Bishop Flesey also emphasized the need for emotional connections in preaching, using words and stories to relate to listeners’ lives, making the message more hospitable and resonating. Bishop Flesey told us how he helped a deacon in this regard: relating to the deacon’s homily about Jesus in the boat with His disciples, Bishop Flesey encouraged the deacon to include his and his father’s boating adventures in his homily. In this way, Bishop Flesey encourages preachers to elevate their preaching to the personal level, not just to tell a story. “Teaching is meant to inform, hopefully to inspire,” he said. “Preaching is meant to inspire, hopefully to inform.” 

The Wisdom Figures of Preaching series is a digital resource of interviews with priests and deacons ordained 30 years or more, which will be used and shared in preaching courses and other formation programs. These video interviews will be made available on ICSST’s website for public viewing so that this knowledge is preserved and accessible. 

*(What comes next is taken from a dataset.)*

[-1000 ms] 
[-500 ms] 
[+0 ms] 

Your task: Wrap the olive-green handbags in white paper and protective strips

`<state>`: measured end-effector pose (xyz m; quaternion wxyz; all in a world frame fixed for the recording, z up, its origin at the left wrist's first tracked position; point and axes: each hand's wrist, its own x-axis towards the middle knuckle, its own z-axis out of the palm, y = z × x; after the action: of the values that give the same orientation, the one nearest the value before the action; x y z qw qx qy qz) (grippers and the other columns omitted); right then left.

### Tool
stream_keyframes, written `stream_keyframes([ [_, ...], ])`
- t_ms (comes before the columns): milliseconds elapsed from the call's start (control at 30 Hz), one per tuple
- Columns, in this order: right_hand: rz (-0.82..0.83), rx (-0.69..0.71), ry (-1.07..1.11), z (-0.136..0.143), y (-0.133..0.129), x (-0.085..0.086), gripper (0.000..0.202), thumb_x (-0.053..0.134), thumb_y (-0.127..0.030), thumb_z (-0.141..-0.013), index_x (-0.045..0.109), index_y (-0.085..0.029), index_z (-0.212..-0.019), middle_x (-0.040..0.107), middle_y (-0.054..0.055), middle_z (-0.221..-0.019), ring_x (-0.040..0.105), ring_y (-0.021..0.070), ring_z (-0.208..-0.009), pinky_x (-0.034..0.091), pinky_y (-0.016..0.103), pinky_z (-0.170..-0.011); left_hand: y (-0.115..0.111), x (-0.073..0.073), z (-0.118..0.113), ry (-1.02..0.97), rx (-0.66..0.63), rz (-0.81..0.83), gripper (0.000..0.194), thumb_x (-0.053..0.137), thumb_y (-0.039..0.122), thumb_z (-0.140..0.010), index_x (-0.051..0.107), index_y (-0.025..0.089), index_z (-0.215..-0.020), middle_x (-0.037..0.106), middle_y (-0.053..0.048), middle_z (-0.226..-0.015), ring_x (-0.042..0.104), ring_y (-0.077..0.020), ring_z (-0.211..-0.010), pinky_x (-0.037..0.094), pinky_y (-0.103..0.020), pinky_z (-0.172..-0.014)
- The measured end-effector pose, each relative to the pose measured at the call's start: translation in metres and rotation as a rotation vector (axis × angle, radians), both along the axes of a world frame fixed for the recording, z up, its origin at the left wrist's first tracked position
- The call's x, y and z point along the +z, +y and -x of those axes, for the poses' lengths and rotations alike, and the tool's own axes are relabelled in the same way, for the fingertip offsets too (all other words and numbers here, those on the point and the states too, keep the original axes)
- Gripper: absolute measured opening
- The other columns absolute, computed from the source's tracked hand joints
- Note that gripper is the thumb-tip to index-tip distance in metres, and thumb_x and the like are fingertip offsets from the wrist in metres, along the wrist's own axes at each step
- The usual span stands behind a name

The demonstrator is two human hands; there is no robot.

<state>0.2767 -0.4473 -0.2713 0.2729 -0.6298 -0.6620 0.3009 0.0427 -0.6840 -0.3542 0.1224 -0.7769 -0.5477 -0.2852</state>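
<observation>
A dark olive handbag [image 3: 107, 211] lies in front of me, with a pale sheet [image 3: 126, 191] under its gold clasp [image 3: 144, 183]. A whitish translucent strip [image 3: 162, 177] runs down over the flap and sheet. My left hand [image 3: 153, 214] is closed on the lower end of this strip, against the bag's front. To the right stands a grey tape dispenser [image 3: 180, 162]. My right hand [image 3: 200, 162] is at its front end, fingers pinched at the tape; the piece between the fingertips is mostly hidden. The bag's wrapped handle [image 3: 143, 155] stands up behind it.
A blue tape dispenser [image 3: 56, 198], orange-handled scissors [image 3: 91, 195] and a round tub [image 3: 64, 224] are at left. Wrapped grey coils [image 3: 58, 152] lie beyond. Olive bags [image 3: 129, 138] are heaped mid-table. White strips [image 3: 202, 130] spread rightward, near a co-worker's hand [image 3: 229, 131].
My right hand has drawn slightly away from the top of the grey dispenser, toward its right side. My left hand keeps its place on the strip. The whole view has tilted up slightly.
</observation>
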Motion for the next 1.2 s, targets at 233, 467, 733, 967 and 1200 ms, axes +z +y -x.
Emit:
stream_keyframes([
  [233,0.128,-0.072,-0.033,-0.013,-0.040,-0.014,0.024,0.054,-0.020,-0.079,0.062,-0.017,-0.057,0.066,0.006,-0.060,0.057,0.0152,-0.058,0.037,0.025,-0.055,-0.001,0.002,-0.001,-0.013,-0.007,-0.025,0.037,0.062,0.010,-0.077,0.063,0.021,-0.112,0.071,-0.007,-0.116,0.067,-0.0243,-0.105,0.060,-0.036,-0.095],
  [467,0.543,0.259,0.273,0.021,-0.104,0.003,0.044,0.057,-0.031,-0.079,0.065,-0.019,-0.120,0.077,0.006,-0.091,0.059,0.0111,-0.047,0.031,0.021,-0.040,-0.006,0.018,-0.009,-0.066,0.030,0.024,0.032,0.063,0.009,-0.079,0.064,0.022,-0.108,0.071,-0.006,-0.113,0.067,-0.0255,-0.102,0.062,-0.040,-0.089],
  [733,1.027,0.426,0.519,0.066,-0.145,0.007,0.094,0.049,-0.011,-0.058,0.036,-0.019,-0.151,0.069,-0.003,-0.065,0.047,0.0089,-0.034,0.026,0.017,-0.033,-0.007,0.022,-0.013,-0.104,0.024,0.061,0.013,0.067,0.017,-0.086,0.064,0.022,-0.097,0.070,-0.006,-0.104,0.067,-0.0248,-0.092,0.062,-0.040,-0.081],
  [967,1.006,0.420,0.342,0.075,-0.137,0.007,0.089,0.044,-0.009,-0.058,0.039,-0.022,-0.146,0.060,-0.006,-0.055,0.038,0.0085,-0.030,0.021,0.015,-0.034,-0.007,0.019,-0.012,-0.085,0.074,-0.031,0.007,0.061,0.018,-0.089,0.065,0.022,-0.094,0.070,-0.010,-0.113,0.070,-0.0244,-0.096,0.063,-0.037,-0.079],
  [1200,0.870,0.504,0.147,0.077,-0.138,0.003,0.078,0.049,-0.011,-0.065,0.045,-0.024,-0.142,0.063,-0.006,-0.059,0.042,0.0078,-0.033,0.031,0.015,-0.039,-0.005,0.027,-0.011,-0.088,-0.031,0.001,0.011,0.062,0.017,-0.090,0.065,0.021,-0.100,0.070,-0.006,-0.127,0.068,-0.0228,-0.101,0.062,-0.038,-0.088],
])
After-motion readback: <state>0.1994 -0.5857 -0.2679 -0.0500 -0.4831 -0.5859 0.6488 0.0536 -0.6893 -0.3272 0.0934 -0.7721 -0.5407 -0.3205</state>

The Wisdom Figures of Preaching series is sponsored by the Preaching as Hospitality Formation Program at ICSST, directed by Father Dominic Ciriaco, D.Min. Our program seeks to form seminarians, diaconal students, and religious and lay ICSST graduate students of theology, to be compelling preachers who will offer a hospitality of the heart as they break open the Word of God. We intend to form preachers who will understand and embrace preaching as hospitality — a ministry of inviting, welcoming, sharing, and offering compassion. We also will encourage newly ordained priests and deacons and newly appointed pastors (less than five years) to begin this journey with us, and to re-imagine their preaching through the lens of Christian hospitality.